▶ [TASK]:
Where in the data does the word "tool" appear? Find those lines and copy them.

▶ [DATASET EXTRACT]:
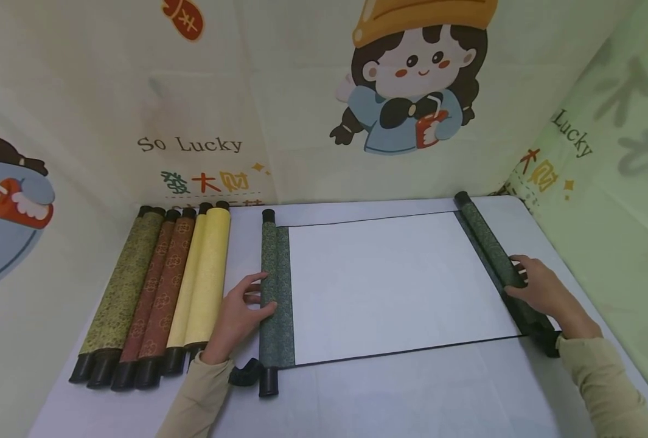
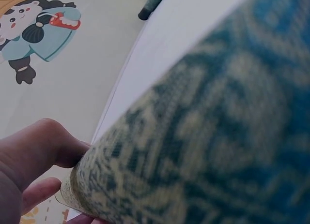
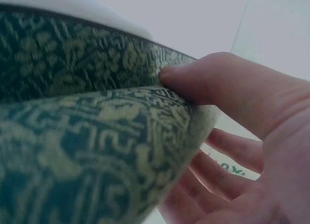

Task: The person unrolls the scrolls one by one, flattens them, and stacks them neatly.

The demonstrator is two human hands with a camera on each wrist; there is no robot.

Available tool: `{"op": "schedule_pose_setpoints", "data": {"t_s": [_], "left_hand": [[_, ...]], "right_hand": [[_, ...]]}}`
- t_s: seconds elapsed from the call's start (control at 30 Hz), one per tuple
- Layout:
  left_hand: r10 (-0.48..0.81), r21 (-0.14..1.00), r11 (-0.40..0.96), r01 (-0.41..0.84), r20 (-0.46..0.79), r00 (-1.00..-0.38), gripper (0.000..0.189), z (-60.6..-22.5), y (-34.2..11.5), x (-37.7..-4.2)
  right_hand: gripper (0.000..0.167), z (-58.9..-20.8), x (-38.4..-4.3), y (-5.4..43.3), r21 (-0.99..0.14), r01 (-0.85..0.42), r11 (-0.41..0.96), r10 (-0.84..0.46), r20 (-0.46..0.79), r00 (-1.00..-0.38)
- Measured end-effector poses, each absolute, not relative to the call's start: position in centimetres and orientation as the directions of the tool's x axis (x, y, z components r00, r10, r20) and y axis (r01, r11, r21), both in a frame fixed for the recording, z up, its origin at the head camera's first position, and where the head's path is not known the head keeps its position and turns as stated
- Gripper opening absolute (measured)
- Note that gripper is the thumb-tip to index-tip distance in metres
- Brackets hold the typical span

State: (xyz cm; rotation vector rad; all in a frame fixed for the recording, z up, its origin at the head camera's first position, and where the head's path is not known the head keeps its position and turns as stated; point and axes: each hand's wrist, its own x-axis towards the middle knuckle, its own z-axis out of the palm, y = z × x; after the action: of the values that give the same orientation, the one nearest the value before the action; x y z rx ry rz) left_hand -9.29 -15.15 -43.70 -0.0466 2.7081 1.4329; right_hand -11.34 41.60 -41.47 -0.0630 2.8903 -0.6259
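A scroll with green patterned fabric borders lies spread on the table, its blank white sheet between two rolled ends. My left hand holds the left roll, thumb and fingers about its outer side. At the other end my right hand grips the right roll, which lies at a slant. Up close in the right wrist view, the thumb presses on the patterned fabric and the other fingers sit under the roll. In the left wrist view the roll hides part of the fingers.
Left of the open scroll lie paired rolls in olive, reddish brown and yellow, side by side with black end knobs. A printed cloth hangs behind the white table, and another printed cloth stands along the right edge.
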Motion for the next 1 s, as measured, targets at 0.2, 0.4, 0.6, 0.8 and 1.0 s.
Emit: {"op": "schedule_pose_setpoints", "data": {"t_s": [0.2, 0.4, 0.6, 0.8, 1.0], "left_hand": [[0.003, 0.818, 0.572, -0.067, -0.083, -0.997, 0.061, -43.85, -15.21, -9.40], [0.003, 0.813, 0.579, -0.057, -0.073, -0.997, 0.061, -43.96, -15.20, -9.42], [-0.002, 0.813, 0.579, -0.066, -0.080, -0.997, 0.062, -43.93, -15.21, -9.38], [-0.006, 0.824, 0.561, -0.082, -0.095, -0.995, 0.069, -43.97, -15.23, -9.38], [0.001, 0.839, 0.540, -0.069, -0.083, -0.997, 0.071, -43.87, -15.24, -9.38]], "right_hand": [[0.072, -41.32, -11.47, 41.99, -0.410, 0.016, 0.912, -0.068, -0.190, -0.979], [0.072, -41.56, -11.60, 42.08, -0.398, 0.032, 0.917, -0.048, -0.189, -0.981], [0.071, -41.65, -11.58, 42.16, -0.382, 0.041, 0.923, -0.038, -0.198, -0.979], [0.069, -41.56, -11.30, 42.18, -0.347, 0.048, 0.936, -0.018, -0.183, -0.983], [0.066, -41.49, -11.15, 42.06, -0.344, 0.034, 0.938, -0.013, -0.132, -0.991]]}}
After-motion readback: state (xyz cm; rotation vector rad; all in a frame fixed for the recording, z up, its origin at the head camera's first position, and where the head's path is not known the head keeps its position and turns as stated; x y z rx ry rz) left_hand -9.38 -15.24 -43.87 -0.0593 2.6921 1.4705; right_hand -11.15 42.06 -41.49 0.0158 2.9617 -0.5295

▶ [REPLY TO THE EXERCISE]:
Available tool: `{"op": "schedule_pose_setpoints", "data": {"t_s": [_], "left_hand": [[_, ...]], "right_hand": [[_, ...]]}}`
- Measured end-effector poses, each absolute, not relative to the call's start: position in centimetres and orientation as the directions of the tool's x axis (x, y, z components r00, r10, r20) and y axis (r01, r11, r21), both in a frame fixed for the recording, z up, its origin at the head camera's first position, and where the head's path is not known the head keeps its position and turns as stated

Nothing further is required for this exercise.